Kajian Kebudayaan Masjid Syuhada Ungkap Jejak Ilmiah Tradisi Tahlil Nusantara
Masjid Agung Syuhada Yogyakarta kembali menghadirkan Kajian Ahad Pagi Ngaji Kebudayaan yang kali ini menghadirkan pembicara Ustadz M. Yaser Arefat, seorang peneliti naskah klasik dan pengkaji Islam Nusantara.
BERITA
Humas Syuhada
11/10/20253 min read


Foto: Kajian Ahad Pagi oleh Ustadz Yaser Arefat di Ruang Utama Masjid Syuhada
Menelusuri Akar Sejarah Bacaan Tahlil di Tanah Jawa: Dari Tegalsari hingga Kehidupan Modern
Kajian Kebudayaan Masjid Syuhada Ungkap Jejak Ilmiah Tradisi Tahlil Nusantara
Yogyakarta, 2025 — Dalam suasana hangat dan penuh makna, Masjid Agung Syuhada Yogyakarta kembali menghadirkan Kajian Ahad Pagi Ngaji Kebudayaan yang kali ini menghadirkan pembicara Ustadz M. Yaser Arefat, seorang peneliti naskah klasik dan pengkaji Islam Nusantara. Dalam kajian bertajuk “Melacak Akar Sejarah Bacaan Tahlil di Tanah Jawa: Dari Tegalsari hingga Kehidupan Modern”, Ustadz Yaser memaparkan hasil penelitiannya mengenai asal-usul bacaan tahlil yang telah menjadi bagian tak terpisahkan dari tradisi keagamaan masyarakat Jawa.

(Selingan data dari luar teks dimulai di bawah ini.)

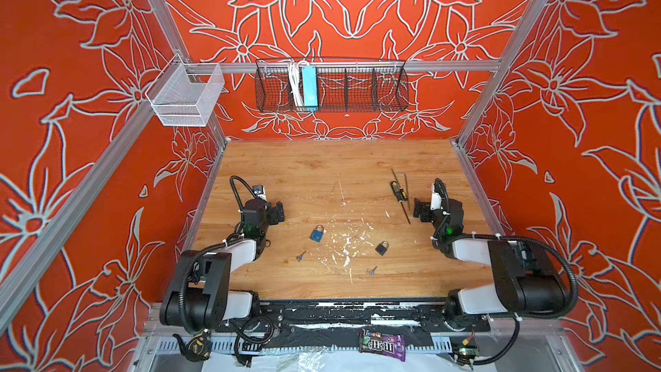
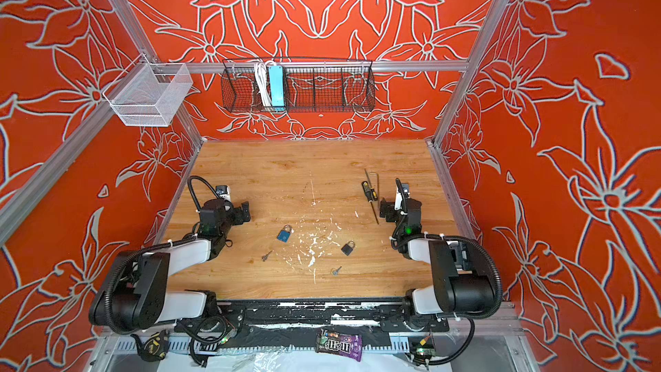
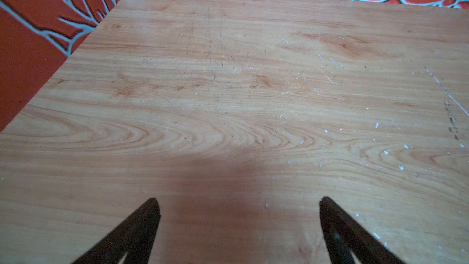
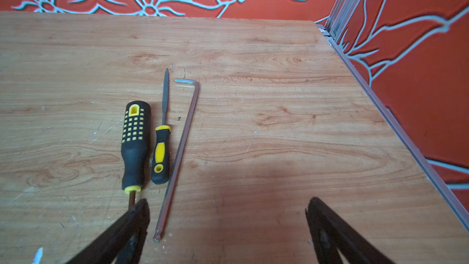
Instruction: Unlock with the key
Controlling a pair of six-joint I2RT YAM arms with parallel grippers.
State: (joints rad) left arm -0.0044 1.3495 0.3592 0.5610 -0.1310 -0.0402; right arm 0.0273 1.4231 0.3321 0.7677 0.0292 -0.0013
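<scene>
Both grippers are released and hold nothing. The left gripper hangs over bare wood at the left side of the table. The right gripper hangs at the right side, close to a big screwdriver and a hex key. In both top views a blue padlock lies near the middle, with one key near it. A black padlock lies further right, and a second key lies near that one.
</scene>
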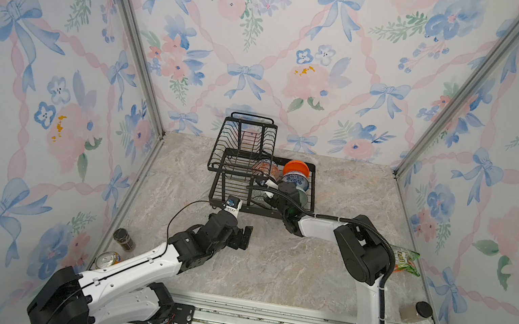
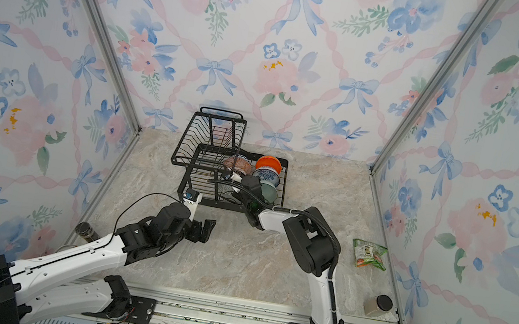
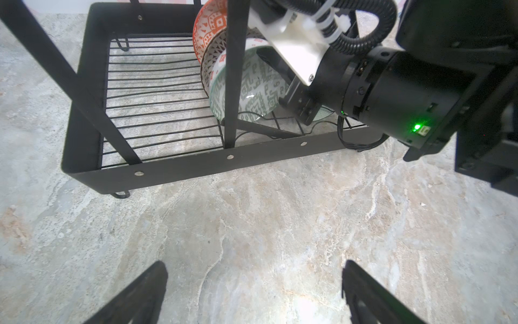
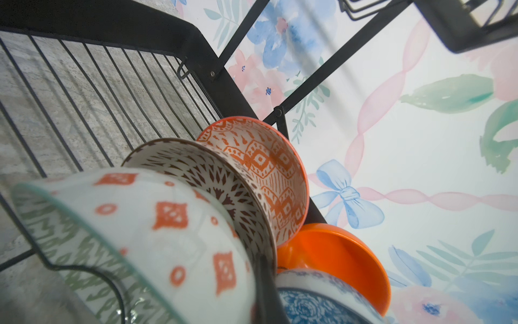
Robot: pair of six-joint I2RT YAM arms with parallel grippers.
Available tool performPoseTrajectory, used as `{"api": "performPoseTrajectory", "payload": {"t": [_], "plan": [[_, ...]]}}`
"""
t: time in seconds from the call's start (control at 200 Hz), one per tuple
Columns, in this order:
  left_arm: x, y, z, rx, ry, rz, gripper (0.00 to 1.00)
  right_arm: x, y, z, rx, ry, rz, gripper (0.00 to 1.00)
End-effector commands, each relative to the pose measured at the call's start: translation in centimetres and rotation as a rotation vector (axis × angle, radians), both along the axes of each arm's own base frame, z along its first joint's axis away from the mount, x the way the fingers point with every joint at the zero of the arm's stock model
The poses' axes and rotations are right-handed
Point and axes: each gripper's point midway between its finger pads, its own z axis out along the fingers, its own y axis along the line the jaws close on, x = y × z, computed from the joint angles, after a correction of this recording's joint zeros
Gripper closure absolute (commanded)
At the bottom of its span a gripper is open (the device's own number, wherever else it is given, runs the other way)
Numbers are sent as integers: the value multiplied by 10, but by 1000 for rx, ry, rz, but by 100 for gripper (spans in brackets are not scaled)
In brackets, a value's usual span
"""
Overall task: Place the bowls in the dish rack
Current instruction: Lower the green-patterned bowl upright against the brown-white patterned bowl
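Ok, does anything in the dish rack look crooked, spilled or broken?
Nothing looks broken or spilled. The bowls stand on edge in the dish rack, leaning on one another; the green-patterned bowl looks most tilted.

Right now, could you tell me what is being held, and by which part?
The right gripper has its jaws shut on the rim of the grey-green bowl; the left gripper holds nothing.

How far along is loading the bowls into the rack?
Done: the plain orange bowl, blue floral bowl, pale mint bowl, red-orange patterned bowl and brown lattice bowl stand in the black wire dish rack. In hand: the right gripper is shut on the rim of the grey-green geometric bowl, already inside the rack. Remaining: release it; no bowl shows on the marble table. The left gripper hangs open, empty.
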Motion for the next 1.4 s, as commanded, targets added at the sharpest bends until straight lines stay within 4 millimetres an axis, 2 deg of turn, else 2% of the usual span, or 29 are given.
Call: {"api": "performPoseTrajectory", "payload": {"t": [0.0, 0.105, 0.495, 0.705, 0.99, 1.395], "plan": [[-2, 4, 1, 21, 0, -11, 2, 2, 5, 24, 27, 8, 32, 100], [-3, 7, 1, 16, -4, -4, 2, 1, 6, 23, 28, 15, 41, 100], [-4, 9, 0, 18, -2, -2, 2, -4, 9, 17, 35, 35, 55, 90], [-4, 9, 0, 18, -1, -2, 2, -3, 8, 25, 43, 25, 58, 87], [-4, 9, 0, 16, -1, -2, 2, -4, 8, 29, 53, 25, 61, 76], [-6, 12, -2, 20, 0, 1, 2, -9, 4, 47, 79, 18, 77, 64]]}}
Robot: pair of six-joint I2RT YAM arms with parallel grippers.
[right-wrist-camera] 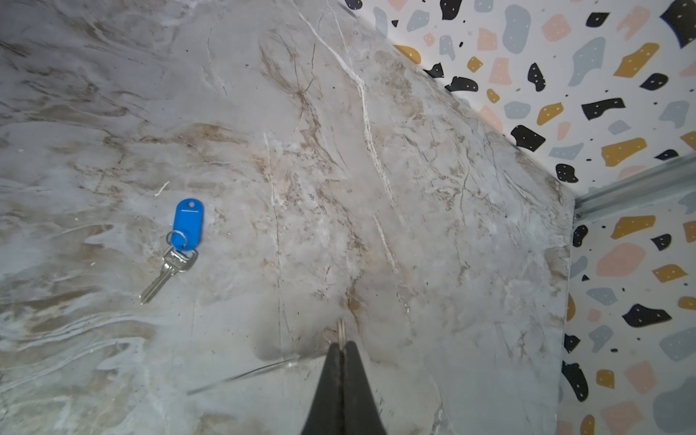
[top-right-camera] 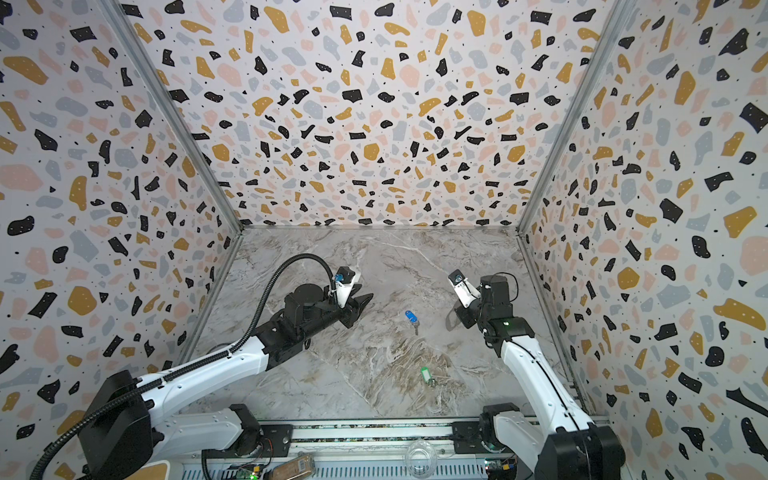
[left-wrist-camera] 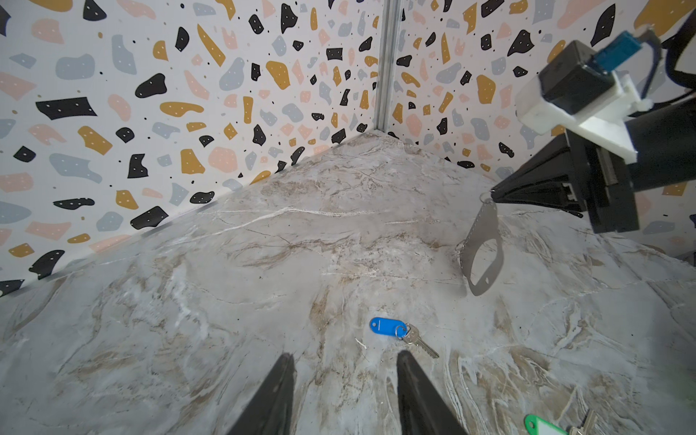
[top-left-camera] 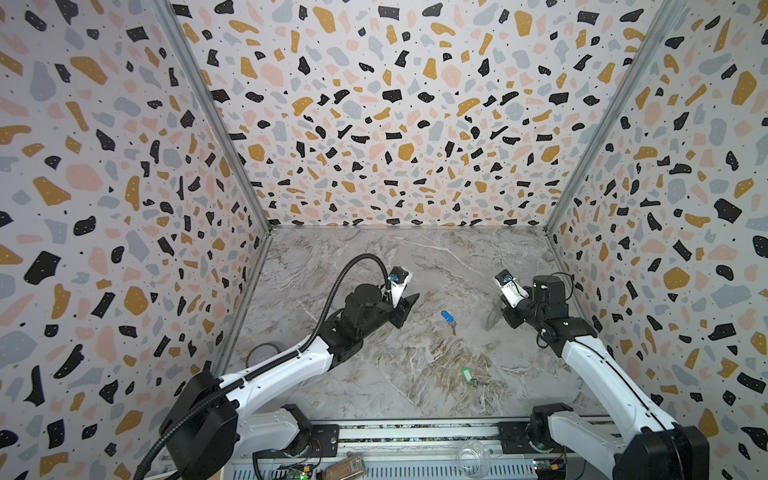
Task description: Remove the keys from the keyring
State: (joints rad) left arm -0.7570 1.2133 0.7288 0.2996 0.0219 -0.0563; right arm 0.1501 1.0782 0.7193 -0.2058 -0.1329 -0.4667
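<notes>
We see the right end effector (right-wrist-camera: 342, 344) pinched fully closed on the small metal ring link (left-wrist-camera: 486, 197) at the top of the keyring (left-wrist-camera: 484, 248). The grey-beige strap loop hangs down from that pinch over the right part of the counter (top-left-camera: 374, 257). We cannot tell whether its lower end touches the surface. In both top views the strap shows as a pale loop just beside the right end effector's tip.

The left end effector (left-wrist-camera: 344, 356) stands roughly half open with nothing between its two black fingers (left-wrist-camera: 278, 391). It is held above the counter, left of centre.

Both keys lie flat on the counter, free of the keyring. We find the blue-tagged key (top-left-camera: 448, 319) near the middle, between the two end effectors and well apart from the hanging strap. Its own little split ring joins tag to key. The green-tagged key (top-left-camera: 468, 376) lies nearer the front edge of the counter, towards the right arm's side and apart from both end effectors. In the left wrist view only part of it shows, at the frame's edge
</notes>
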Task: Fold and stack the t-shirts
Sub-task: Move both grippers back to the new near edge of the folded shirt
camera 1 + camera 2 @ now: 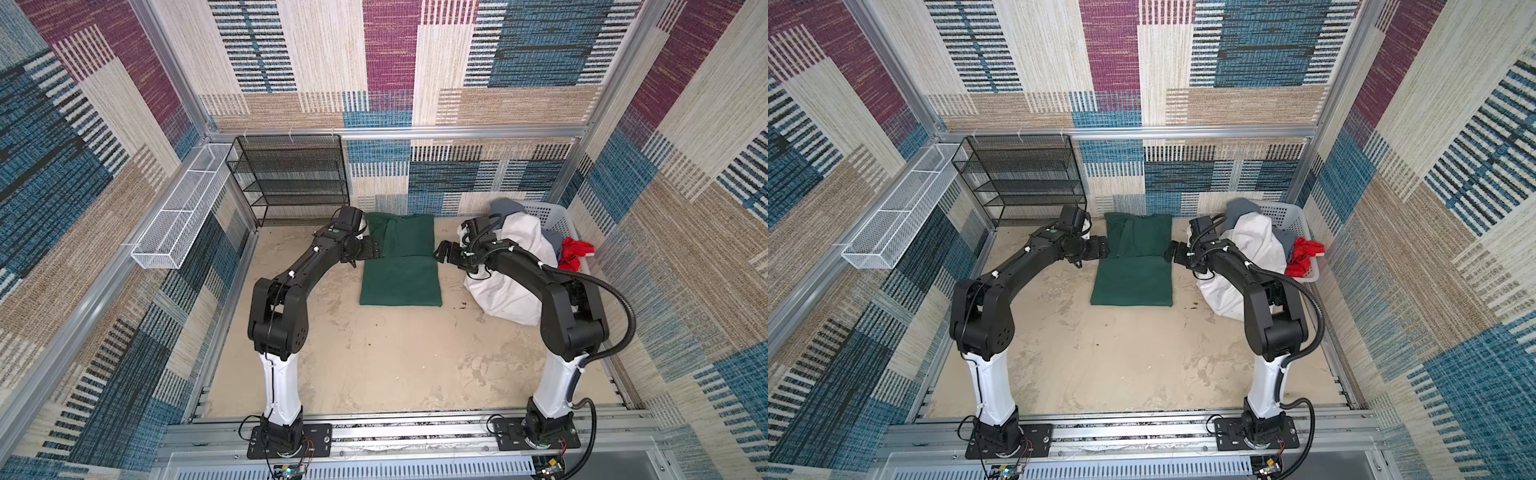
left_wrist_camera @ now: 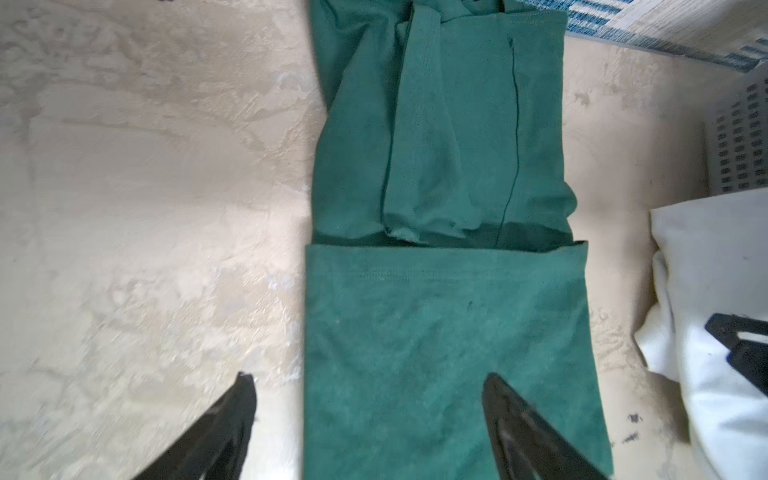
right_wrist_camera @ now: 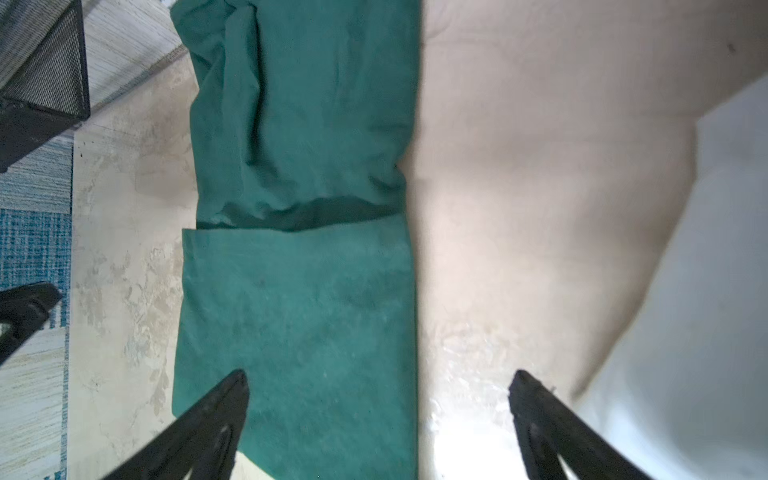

Kajian ini berangkat dari penemuan dua naskah kuno berusia sekitar dua abad yang disimpan di kawasan Suronatan, Yogyakarta, dan Ngeruweng, Jawa Timur. Naskah-naskah tersebut ditulis dalam aksara Arab dan Pegon di atas kertas Eropa abad ke-19, dan menjadi bukti penting bahwa bacaan tahlil yang diamalkan masyarakat Jawa saat ini memiliki akar yang panjang dalam sejarah Islam Nusantara.
Jejak Tahlil dari Tegalsari: Warisan Kiai Ageng Muhammad Besari
Dalam pemaparannya, Ustadz Yaser menjelaskan bahwa bacaan tahlil modern ternyata merupakan turunan dari ratib Kiai Ageng Tegalsari, atau Kiai Muhammad Besari, pendiri Pondok Pesantren Tegalsari di Ponorogo sekitar tahun 1730-an. Ratib tersebut menjadi dasar dari praktik tahlil yang menyebar ke wilayah Mataraman seperti Yogyakarta, Solo, Tulungagung, hingga Ponorogo.
“Bacaan tahlil yang kita kenal hari ini sebenarnya berasal dari ratib yang lebih panjang dan kompleks, disusun oleh Kiai Ageng Tegalsari. Versi yang sekarang hanyalah bentuk penyederhanaan agar mudah diamalkan oleh masyarakat luas,” jelas Ustadz Yaser di hadapan jamaah.
Dalam naskah kuno yang ditemukan, urutan bacaan tahlil dimulai dengan taqobbalallahu minkum wa minna, diikuti lailahaillallah wallahu akbar, lalu Al-Fatihah yang ditujukan kepada Nabi Muhammad SAW. Terdapat pula bacaan Surah At-Takasur dan beberapa tambahan seperti la iqraha fiddin dan Allahu waliyulladzina amanu, yang kini jarang ditemukan dalam praktik tahlil masa kini.
Sanad Keilmuan: Dari Sunan Bayat hingga Ronggowarsito
Yang menarik, hasil penelusuran menunjukkan bahwa tradisi tahlil ini memiliki sanad keilmuan panjang yang bermula dari Sunan Bayat, diteruskan kepada Panembahan Jiwo, Panembahan Minangkabul, Pangeran Sumende I & II, Kiai Ageng Donopuro, Kiai Muhammad Besari, Kiai Ilyas Besari, dan Kiai Kasan Besari, hingga sampai kepada Raden Ngabei Ronggowarsito.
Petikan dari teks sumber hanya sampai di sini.